Copying rule for the data below: pictures stay out, and only the lines from the one with "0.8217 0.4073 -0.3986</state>" down to the one with "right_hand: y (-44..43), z", inclusive, are repeated exactly.
***** Records provided
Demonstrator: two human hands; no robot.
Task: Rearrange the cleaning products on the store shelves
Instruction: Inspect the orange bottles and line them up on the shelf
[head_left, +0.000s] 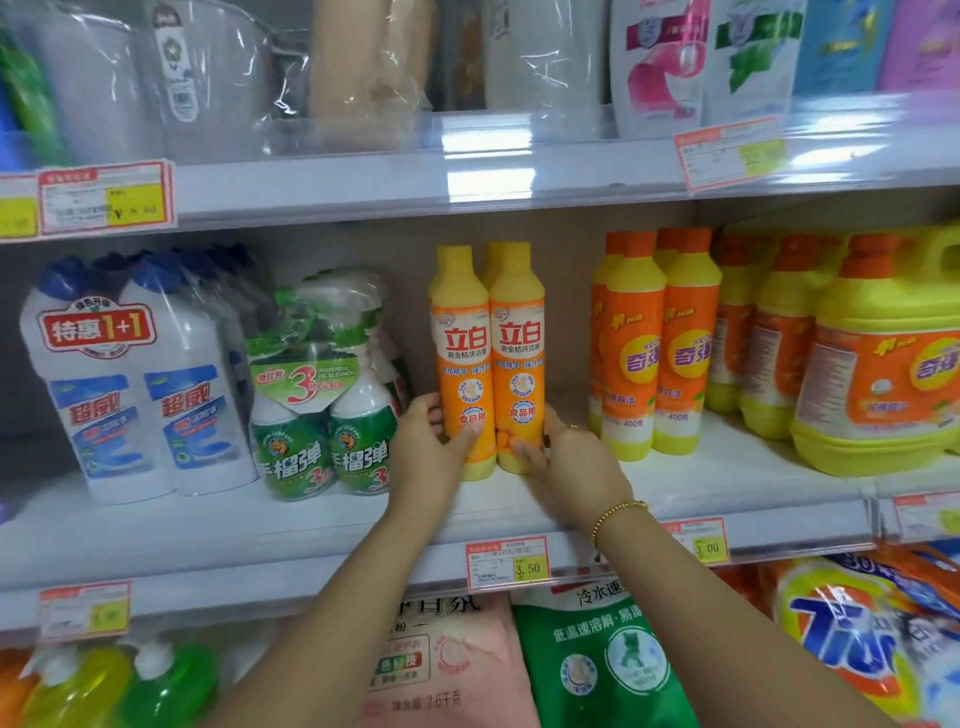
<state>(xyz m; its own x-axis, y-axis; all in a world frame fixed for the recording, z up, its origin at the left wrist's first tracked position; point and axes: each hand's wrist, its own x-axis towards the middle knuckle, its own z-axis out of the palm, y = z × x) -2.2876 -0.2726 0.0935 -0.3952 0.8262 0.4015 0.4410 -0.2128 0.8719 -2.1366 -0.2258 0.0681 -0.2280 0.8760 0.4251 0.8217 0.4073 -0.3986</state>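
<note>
Two yellow-orange dish soap bottles stand upright side by side on the middle shelf (311, 519), with more of the same behind them. My left hand (428, 441) grips the base of the left bottle (462, 358), thumb on its front and fingers round its left side. My right hand (566, 457) grips the base of the right bottle (519, 358), thumb on the front and fingers behind. Both bottles stand on the shelf.
Left of the hands stand a green spray cleaner pack (322, 395) and white toilet cleaner bottles (140, 384). To the right are orange detergent bottles (654, 343) and a large yellow jug (883, 364). Detergent bags (597, 665) fill the shelf below.
</note>
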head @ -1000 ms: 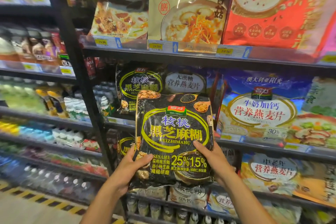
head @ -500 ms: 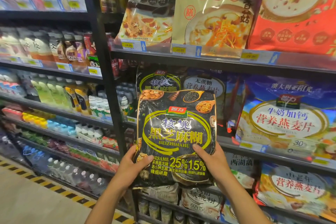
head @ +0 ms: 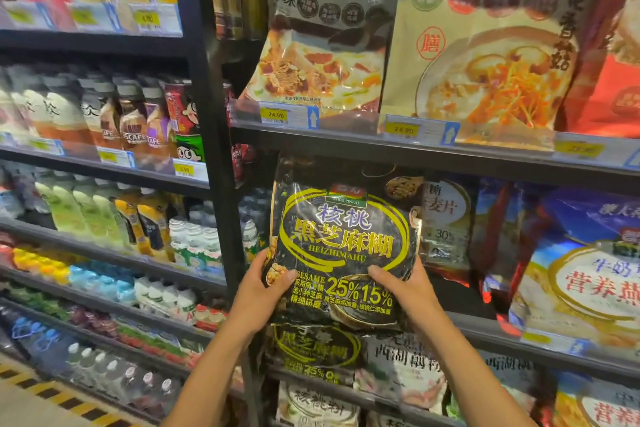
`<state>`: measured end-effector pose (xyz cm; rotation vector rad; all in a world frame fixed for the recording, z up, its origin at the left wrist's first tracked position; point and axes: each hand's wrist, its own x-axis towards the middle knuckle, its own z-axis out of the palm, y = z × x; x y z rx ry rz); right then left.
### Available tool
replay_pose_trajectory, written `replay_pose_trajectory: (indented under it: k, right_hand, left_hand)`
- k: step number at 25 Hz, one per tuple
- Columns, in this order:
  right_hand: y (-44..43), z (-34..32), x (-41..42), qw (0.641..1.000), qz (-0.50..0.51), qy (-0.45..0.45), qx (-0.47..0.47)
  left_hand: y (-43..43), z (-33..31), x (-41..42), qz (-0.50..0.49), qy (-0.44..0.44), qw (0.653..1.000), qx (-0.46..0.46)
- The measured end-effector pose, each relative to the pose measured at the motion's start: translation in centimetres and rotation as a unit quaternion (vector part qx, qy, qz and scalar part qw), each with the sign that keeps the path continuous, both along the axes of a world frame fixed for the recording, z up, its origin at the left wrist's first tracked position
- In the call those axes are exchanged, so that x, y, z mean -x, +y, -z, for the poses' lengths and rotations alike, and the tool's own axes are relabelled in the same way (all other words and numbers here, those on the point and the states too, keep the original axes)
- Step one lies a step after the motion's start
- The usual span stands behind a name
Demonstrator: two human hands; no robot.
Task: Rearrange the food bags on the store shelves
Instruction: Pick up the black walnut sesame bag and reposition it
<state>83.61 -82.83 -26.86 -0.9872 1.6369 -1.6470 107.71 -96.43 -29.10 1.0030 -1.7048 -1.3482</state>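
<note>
I hold a black sesame paste bag (head: 343, 236) with yellow writing upright at the left end of the middle shelf (head: 519, 333). My left hand (head: 263, 291) grips its lower left corner, thumb on the front. My right hand (head: 401, 291) grips its lower right part. The bag's top reaches under the shelf above (head: 415, 149). A pale oat bag (head: 446, 218) stands just right of it, partly covered. A second black sesame bag (head: 311, 354) sits on the shelf below, right under the held one.
Blue oat bags (head: 571, 267) fill the right of the middle shelf. Soup mix bags (head: 318, 45) stand on the upper shelf behind price tags (head: 287, 114). A black upright post (head: 214, 149) separates these shelves from bottled drinks (head: 104, 211) on the left.
The held bag has moved up and in toward the middle shelf, now covering the bag that stood there. My view has come closer and shifted left.
</note>
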Motion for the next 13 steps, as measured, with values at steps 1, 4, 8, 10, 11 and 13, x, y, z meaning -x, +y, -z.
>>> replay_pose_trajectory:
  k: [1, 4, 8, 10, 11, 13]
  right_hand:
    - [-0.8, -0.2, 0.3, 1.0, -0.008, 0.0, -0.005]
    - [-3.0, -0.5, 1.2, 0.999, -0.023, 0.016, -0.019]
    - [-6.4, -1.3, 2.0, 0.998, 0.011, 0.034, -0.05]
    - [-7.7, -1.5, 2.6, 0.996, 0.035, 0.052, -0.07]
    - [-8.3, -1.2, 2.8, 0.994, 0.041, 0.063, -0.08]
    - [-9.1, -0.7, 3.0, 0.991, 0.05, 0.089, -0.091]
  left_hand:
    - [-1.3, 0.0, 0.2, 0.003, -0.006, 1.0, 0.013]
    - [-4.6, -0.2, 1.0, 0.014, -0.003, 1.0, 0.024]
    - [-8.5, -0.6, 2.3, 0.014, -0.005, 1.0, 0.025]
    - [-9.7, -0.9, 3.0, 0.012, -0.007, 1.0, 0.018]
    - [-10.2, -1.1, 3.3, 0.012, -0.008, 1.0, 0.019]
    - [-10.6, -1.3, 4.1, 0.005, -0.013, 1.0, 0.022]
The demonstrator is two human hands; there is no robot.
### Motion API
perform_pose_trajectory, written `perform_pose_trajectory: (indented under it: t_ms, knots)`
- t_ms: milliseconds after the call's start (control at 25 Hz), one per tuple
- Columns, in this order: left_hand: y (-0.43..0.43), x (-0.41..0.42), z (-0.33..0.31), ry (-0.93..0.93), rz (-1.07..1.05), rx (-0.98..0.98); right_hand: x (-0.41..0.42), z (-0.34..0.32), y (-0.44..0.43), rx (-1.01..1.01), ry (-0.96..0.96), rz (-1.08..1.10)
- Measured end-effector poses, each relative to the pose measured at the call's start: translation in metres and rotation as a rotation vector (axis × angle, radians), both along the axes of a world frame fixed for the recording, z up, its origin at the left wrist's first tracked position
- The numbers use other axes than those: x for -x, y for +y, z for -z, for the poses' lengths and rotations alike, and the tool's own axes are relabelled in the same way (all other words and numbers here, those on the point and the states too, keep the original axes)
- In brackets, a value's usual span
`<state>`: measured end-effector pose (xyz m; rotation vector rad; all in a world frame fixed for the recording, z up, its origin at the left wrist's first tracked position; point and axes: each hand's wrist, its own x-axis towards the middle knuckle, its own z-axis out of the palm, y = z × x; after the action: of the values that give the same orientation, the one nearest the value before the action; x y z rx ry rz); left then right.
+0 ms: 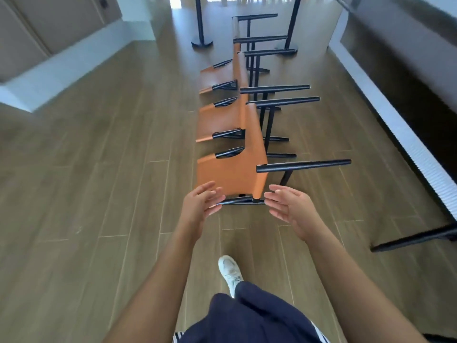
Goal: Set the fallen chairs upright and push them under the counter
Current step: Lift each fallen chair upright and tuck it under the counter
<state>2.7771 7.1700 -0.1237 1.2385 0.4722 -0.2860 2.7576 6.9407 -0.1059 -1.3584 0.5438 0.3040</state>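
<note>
Three orange chairs with black metal legs lie tipped on their backs in a row on the wood floor, legs pointing right toward the counter point(400, 134). The nearest chair point(230, 172) is just ahead of me, the middle chair point(222, 117) beyond it, and the far chair point(217, 75) behind that. My left hand point(200, 204) hovers with straight fingers at the near chair's lower left edge, by its black frame bar. My right hand point(289, 206) is spread open at the lower right corner of the same chair. Neither hand grips anything.
The counter runs along the right with a white ribbed base and a black leg point(415, 240) on the floor. Two black round-based posts point(201, 42) stand at the far end. A cabinet with a white plinth point(61, 68) lines the left. My white shoe point(230, 271) is below.
</note>
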Motion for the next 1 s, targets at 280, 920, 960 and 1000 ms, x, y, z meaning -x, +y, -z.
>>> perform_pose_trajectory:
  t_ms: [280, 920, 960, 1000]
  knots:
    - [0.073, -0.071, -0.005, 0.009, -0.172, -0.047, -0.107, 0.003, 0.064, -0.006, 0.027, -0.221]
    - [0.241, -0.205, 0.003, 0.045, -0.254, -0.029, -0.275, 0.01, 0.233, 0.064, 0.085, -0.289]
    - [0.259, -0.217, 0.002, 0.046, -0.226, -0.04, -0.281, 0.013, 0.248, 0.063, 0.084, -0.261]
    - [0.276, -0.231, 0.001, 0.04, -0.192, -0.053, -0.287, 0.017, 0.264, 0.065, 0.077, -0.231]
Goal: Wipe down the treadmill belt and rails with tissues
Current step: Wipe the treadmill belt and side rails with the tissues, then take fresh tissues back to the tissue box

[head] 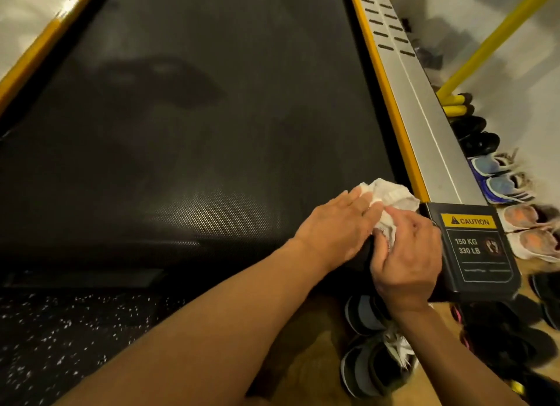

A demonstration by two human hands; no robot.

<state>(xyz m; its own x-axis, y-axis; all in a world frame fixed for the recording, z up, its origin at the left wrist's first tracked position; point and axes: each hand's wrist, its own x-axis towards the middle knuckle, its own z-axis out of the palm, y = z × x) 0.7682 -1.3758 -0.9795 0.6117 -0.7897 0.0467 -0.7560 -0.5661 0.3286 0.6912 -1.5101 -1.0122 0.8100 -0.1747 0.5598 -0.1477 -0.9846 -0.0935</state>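
Note:
The black treadmill belt [194, 127] fills most of the view, dusty grey with darker wiped patches. A silver right rail [424, 124] with a yellow strip runs along its right side. A crumpled white tissue [391, 196] lies at the belt's near right corner. My left hand [336, 227] lies flat with straight fingers pressing on the tissue. My right hand [406, 254] is beside it, fingers curled and pinching the tissue's near part. The left rail [36, 45] shows at the upper left.
A black end cap with a yellow caution label [472, 242] closes the right rail. Several shoes [509, 187] line the wooden floor on the right, more lie near my right wrist [372, 357]. A yellow frame bar [491, 39] slants at the upper right. A speckled black mat [60, 339] lies at the lower left.

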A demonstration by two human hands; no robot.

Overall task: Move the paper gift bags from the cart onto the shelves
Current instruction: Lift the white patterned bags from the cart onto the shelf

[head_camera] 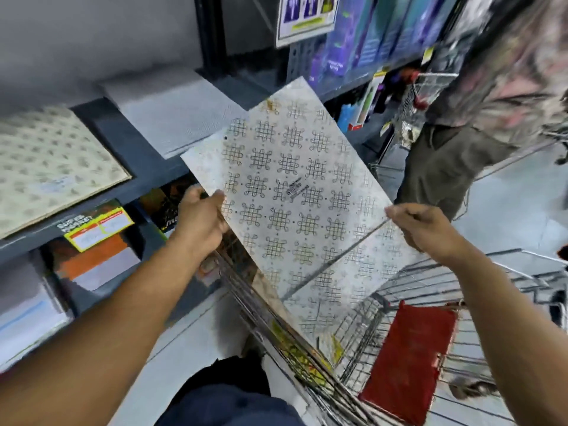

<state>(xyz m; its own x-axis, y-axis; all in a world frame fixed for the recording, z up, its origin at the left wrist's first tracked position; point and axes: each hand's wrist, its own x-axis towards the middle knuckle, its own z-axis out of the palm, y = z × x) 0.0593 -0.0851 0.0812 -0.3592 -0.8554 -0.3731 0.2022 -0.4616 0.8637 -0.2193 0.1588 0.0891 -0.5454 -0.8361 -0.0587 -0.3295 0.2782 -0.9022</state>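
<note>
A flat white paper gift bag (289, 179) with a dark knot pattern is held tilted in the air between the cart and the shelf. My left hand (201, 222) grips its lower left edge. My right hand (425, 227) pinches its right corner. A second bag of the same pattern (347, 281) stands in the wire cart (399, 305) just under the held one. A red flat bag (408, 361) lies in the cart's basket. On the dark shelf (123, 146) lie a cream patterned bag stack (52, 167) and a white stack (178, 112).
Another person (479, 118) stands at the right with a second wire cart (421, 96). Lower shelf levels hold boxed goods and a yellow price label (98, 229). Blue and purple packages (368, 38) fill the far shelves. The floor is light tile.
</note>
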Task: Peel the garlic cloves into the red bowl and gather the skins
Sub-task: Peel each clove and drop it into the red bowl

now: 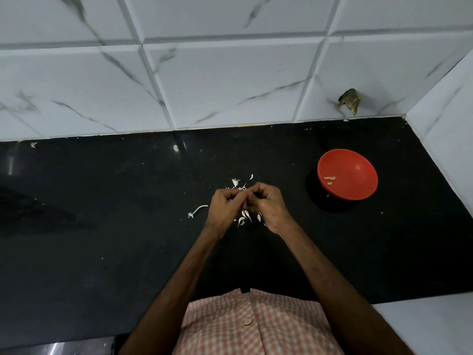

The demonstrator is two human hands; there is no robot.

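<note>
My left hand (226, 204) and my right hand (267, 202) meet over the middle of the black counter (102, 226), fingertips pinched together on a small garlic clove that is mostly hidden between them. White garlic skins (238, 182) lie scattered just beyond the fingers, and more garlic pieces (245, 217) lie below, between the wrists. A dry white garlic stem (198, 210) rests to the left of my left hand. The red bowl (347, 174) sits to the right, holding a few peeled cloves (329, 178).
White marble-look wall tiles (230, 80) run behind the counter, with a side wall (445, 129) at the right. A brownish scrap (349, 101) sticks to the wall above the bowl. A white ledge (430, 324) borders the counter at lower right.
</note>
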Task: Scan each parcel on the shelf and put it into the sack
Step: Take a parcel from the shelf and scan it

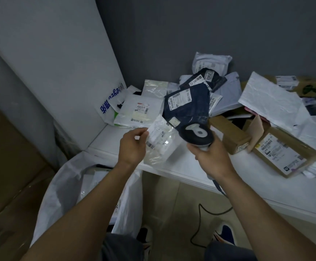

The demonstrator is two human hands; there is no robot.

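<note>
Here, in the middle of the frame, the left hand [132, 146] pinches a small clear parcel [161, 147] by its left edge, with the thumb and fingers [143, 130] pressed together on the plastic. The parcel has a white label and is held up over the front edge of the white shelf [191, 172]. Just to its right, the right hand [212, 157] holds a scanner [196, 135], its fingers curled tight round the handle. The scanner's dark round head is close beside the parcel. Behind them, more parcels lie in a messy pile on the shelf: a dark blue parcel [189, 106], a flat white parcel [138, 113] to its left, and two brown boxes [285, 153] on the right. At the lower left, a white sack [59, 194] stands open under the left arm, with some parcels inside. A black cable [200, 223] hangs below the shelf.
</note>
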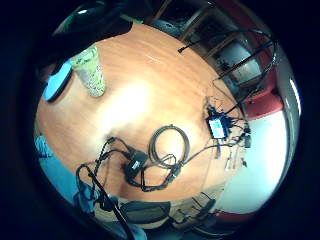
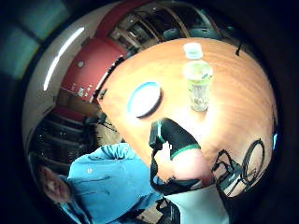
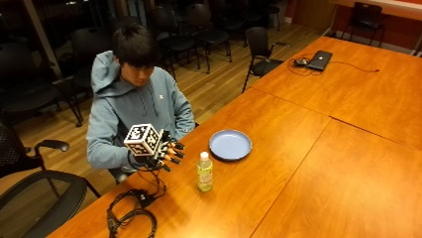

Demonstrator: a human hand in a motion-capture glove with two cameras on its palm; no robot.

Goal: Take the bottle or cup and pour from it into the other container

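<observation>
Big orange-brown wooden table (image 3: 310, 163), small clear plastic bottle (image 3: 205, 172) standing near round blue plate (image 3: 231, 145), black-gloved right hand (image 3: 161, 151) raised beside bottle, fingers loosely spread, holding nothing, black chairs (image 3: 198, 25) on wood floor behind.

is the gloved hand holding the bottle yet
No, the gloved right hand hovers beside the bottle, which stands upright on the table, untouched.

We note the bottle (image 3: 205, 172) upright on the table (image 3: 316, 163), near its edge by the seated person. The plate (image 3: 231, 145) lies just behind it, apart. The gloved right hand (image 3: 163, 152) hangs left of the bottle, not touching. Coiled cables (image 3: 131, 218) lie before the hand on the table.
</observation>
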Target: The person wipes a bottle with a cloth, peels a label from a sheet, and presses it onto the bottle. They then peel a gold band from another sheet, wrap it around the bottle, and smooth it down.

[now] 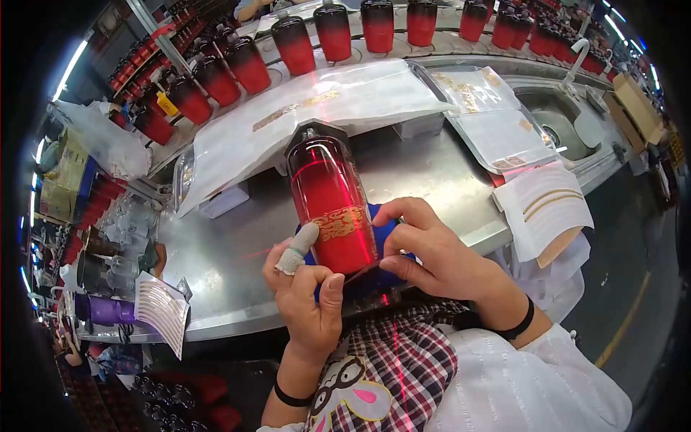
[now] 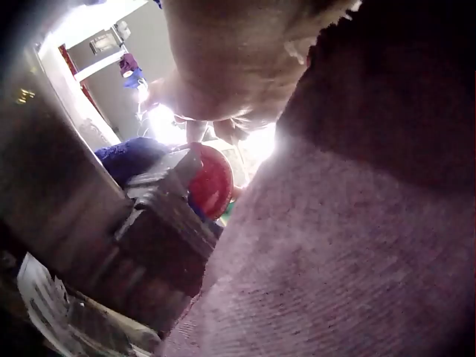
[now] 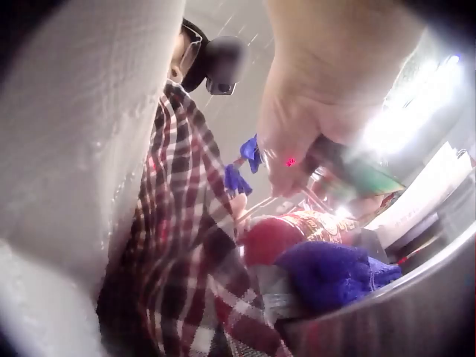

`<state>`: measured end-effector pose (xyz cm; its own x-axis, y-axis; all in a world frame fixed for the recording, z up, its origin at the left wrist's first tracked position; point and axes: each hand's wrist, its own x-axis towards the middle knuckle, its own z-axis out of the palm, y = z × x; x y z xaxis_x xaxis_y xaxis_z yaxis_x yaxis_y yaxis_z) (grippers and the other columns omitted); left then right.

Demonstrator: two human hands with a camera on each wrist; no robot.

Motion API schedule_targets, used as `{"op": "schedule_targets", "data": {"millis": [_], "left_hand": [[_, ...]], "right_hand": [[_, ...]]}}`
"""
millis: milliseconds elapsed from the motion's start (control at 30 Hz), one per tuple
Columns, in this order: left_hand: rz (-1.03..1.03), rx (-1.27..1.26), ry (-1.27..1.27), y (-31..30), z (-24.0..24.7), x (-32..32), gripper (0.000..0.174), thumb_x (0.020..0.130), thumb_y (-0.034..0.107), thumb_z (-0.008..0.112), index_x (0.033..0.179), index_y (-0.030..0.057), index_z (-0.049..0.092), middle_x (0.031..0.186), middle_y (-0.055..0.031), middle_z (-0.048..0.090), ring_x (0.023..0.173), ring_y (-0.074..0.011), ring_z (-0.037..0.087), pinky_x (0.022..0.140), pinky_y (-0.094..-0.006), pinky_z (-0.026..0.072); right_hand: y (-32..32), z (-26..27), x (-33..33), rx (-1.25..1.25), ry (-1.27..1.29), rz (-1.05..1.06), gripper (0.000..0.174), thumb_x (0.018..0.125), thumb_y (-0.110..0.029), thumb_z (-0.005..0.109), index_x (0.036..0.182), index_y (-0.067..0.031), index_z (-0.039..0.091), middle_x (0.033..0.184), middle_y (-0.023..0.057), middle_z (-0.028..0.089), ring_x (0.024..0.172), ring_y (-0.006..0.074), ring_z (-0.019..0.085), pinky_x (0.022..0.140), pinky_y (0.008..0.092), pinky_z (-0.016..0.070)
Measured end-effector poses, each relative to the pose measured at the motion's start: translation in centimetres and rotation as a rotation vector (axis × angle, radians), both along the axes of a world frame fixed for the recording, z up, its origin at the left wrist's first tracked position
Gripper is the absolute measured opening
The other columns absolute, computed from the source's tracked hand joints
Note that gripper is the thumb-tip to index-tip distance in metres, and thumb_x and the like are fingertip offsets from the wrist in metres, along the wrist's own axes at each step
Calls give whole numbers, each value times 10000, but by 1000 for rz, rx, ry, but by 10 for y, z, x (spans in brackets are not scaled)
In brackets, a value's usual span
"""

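The bottle (image 1: 320,180) is glossy and smooth, the bench (image 1: 461,209) shiny metal, the blue cloth (image 3: 320,275) matt and rough

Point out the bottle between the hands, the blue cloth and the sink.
Bottle (image 1: 327,193): head view, red part above gold pattern.
Blue cloth (image 3: 325,274): right wrist view, its crumpled middle.
Sink (image 1: 551,108): head view, bare basin wall.

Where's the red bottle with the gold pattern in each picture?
Head: the bottle is near the middle.
Left wrist: only a round red end, seemingly of the bottle, shows just left of the middle.
Right wrist: the bottle is below the middle, slightly right, gold pattern showing.
Shared landmark: the blue cloth close by it in all three.
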<state>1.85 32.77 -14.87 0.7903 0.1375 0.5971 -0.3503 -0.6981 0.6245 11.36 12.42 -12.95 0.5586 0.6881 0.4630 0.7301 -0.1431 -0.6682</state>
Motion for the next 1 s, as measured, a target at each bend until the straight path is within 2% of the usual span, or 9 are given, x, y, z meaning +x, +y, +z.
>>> {"op": "schedule_targets", "data": {"millis": [167, 267, 400, 500, 600, 700, 1000], "left_hand": [[-7, 102, -1, -2, 10, -5, 289, 918, 306, 664, 783, 56, 608, 1314, -234, 590, 1243, -392, 425, 1100, -524, 283], [-57, 141, -50, -7, 16, -5, 295, 916, 312, 661, 771, 60, 614, 1322, -232, 584, 1249, -385, 424, 1113, -537, 268], [-76, 120, -53, -9, 16, -3, 287, 931, 310, 642, 791, 60, 625, 1314, -235, 584, 1250, -386, 420, 1121, -535, 258], [-44, 25, -18, -6, 10, -4, 287, 945, 310, 625, 809, 57, 627, 1308, -238, 584, 1249, -391, 417, 1113, -528, 265], [-42, 27, -6, -4, 5, -2, 360, 1003, 338, 535, 814, 36, 583, 1291, -268, 578, 1293, -359, 391, 1081, -461, 286], [-44, -18, -14, -3, 2, -2, 253, 954, 279, 614, 851, 49, 622, 1311, -246, 584, 1250, -395, 415, 1087, -498, 293], [-37, -6, -12, -4, 0, 0, 201, 944, 245, 626, 898, 50, 635, 1310, -222, 591, 1253, -387, 415, 1085, -482, 295]], "right_hand": [[5, 4, -4, 74, 28, -26, 287, 830, -105, 732, 1087, -47, 619, 1224, 177, 512, 1139, 368, 498, 961, 438, 434], [11, 12, -9, 48, -80, 52, 374, 820, -121, 744, 1167, -61, 619, 1255, 191, 505, 1155, 381, 491, 974, 449, 428], [11, 5, -8, 27, -84, 64, 329, 801, -135, 761, 1088, -43, 630, 1262, 187, 502, 1154, 389, 489, 979, 463, 425], [7, 3, -6, 34, -27, -4, 292, 795, -125, 764, 1041, -39, 632, 1235, 179, 512, 1153, 384, 492, 979, 457, 426], [6, 4, -5, 29, -34, -6, 266, 790, -118, 769, 1001, -42, 627, 1209, 172, 518, 1151, 380, 494, 976, 449, 427], [7, 3, -3, 27, -57, -16, 244, 784, -105, 770, 963, -44, 616, 1198, 171, 519, 1148, 378, 495, 969, 444, 429], [10, 2, -4, 59, -110, -11, 203, 772, -62, 754, 907, -51, 604, 1167, 157, 520, 1113, 379, 503, 959, 458, 427]]}}
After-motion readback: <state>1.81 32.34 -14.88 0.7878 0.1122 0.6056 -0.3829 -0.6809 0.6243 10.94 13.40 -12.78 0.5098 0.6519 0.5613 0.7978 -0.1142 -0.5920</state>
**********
▸ Task solution
<state>(xyz m; its own x-axis, y-axis; all in a world frame fixed for the recording, z up, its origin at the left wrist's first tracked position; point and axes: each hand's wrist, its own x-axis towards the middle knuckle, its own z-axis out of the palm, y = z × x) -2.2876 -0.2726 0.0935 -0.3952 0.8262 0.4015 0.4410 -0.2128 0.8719 -2.1366 -0.2258 0.0681 -0.2280 0.8760 0.4251 0.8217 0.4073 -0.3986</state>
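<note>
Two yellow-orange dish soap bottles stand upright side by side on the middle shelf (311, 519), with more of the same behind them. My left hand (428, 441) grips the base of the left bottle (462, 358), thumb on its front and fingers round its left side. My right hand (566, 457) grips the base of the right bottle (519, 358), thumb on the front and fingers behind. Both bottles stand on the shelf.
Left of the hands stand a green spray cleaner pack (322, 395) and white toilet cleaner bottles (140, 384). To the right are orange detergent bottles (654, 343) and a large yellow jug (883, 364). Detergent bags (597, 665) fill the shelf below.
</note>
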head @ -1000 ms: 
head @ -500 ms: 
head @ +0 ms: 
`<state>`: measured end-effector pose (xyz cm; rotation vector rad; all in a world frame fixed for the recording, z up, its origin at the left wrist's first tracked position; point and axes: each hand's wrist, its own x-axis towards the middle knuckle, its own z-axis out of the palm, y = z × x; x y z rx ry rz); right then left.
### Available tool
replay_pose_trajectory, written `replay_pose_trajectory: (indented under it: k, right_hand, left_hand)`
- k: step number at 25 Hz, one per tuple
- Columns, in this order:
  right_hand: y (-44..43), z (-34..32), x (-41..42), qw (0.641..1.000), qz (-0.50..0.51), qy (-0.45..0.45), qx (-0.47..0.47)

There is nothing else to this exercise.